Premier League Managers Can’t Contend With Jose Mourinho’s Mind Games

On Friday, Jose Mourinho called Arsene Wenger a specialist in failure. This is definitely not the first time the Portuguese manager has said something controversial about the three-time Premier League winner. Who could forget the “voyeur” comment from 2005? The two-time Champions League winner came back to England very respectful and appreciative of Wenger and his accomplishments, but now that the Gunners are a serious title contender, Mourinho is back to his disrespectful ways. Since Sir Alex Ferguson has retired, the Chelsea manager is the only monarch of the mind games in the Premier League and he continues looking for competitors to psychologically break down for his side to get an advantage.

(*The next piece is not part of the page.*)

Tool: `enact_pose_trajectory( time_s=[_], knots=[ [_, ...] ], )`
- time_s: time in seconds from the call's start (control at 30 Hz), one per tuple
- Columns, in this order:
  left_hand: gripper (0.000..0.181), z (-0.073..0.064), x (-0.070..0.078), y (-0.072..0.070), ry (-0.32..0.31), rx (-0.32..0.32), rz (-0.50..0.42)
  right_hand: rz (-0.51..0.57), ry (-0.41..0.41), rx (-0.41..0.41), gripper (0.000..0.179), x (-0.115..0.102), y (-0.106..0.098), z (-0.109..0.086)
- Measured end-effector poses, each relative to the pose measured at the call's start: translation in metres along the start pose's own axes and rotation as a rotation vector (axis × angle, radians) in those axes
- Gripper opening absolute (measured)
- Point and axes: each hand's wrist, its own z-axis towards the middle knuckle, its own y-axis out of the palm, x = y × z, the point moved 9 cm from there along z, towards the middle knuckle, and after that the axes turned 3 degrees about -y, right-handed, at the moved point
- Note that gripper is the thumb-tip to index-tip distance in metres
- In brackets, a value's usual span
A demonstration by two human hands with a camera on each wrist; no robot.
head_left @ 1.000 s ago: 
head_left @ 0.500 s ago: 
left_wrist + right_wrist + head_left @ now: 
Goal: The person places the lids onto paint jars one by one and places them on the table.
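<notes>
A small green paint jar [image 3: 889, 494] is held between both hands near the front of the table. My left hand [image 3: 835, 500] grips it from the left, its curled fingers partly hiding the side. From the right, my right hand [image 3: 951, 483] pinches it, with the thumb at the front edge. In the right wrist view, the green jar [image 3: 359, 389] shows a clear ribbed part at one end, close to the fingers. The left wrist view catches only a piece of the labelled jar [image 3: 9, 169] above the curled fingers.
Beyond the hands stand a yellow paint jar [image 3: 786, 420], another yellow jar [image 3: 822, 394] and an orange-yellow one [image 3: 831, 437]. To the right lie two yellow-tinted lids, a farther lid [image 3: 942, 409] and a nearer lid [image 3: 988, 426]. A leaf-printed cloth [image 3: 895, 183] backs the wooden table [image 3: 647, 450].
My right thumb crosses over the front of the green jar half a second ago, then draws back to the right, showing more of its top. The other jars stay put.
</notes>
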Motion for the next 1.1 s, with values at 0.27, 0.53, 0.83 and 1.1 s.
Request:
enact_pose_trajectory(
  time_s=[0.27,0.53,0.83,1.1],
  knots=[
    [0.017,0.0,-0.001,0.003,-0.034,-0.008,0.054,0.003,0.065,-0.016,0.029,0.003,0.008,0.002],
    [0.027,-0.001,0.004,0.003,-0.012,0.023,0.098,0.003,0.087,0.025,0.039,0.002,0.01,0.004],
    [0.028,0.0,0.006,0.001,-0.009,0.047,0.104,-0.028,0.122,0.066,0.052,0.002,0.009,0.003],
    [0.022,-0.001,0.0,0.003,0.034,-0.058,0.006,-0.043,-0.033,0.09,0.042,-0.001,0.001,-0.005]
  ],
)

The mind game was not invented in the Premier League era. For starters, you can look back to see the disputes the legendary Brian Clough and Don Revie used to have in the 1970s. Ferguson perfected the craft in the spring of 1996 against then Newcastle United manager Kevin Keegan. Their squads were battling for the title and Ferguson made comments regarding the fixtures ending the season that favored Newcastle. Keegan went on national television and ranted about Ferguson and said “I’ll tell you, you can tell him now – he’ll be watching this – we’re still fighting for this title, and he’s got to go to Middlesbrough and get something, and, I’ll tell you honestly, I will love it if we beat them, love it!” Unfortunately for Keegan, the Red Devils won the league the following week.

Fergie continued with his banter battles with Wenger because during the span from 1996-2004, either Manchester United or Arsenal were the victors of the league. When Arsenal won the league in 2002, Sir Alex still claimed that his team was better and Wenger responded with “Everybody thinks he has the prettiest wife.” In 2004, Rafa Benitez and Mourinho joined the mind games when they took over Liverpool and Chelsea respectively. In a sort of unspoken truce, the 13-time Premier League champion and the two-time Premier League champion never went against each other and instead joined up to get mental advantages over Benitez and Wenger. Once the Gunners were no longer a threat to Manchester United, the tense relationship between Ferguson and the four-time FA Cup winner cooled off and calmed down. Even when Mourinho left England, he continued to employ mind games against Benitez when he accused him of gaining trophies at Inter only because the 2010 FIFA World Coach of the Year built the side and put them in the tournaments he won the previous season.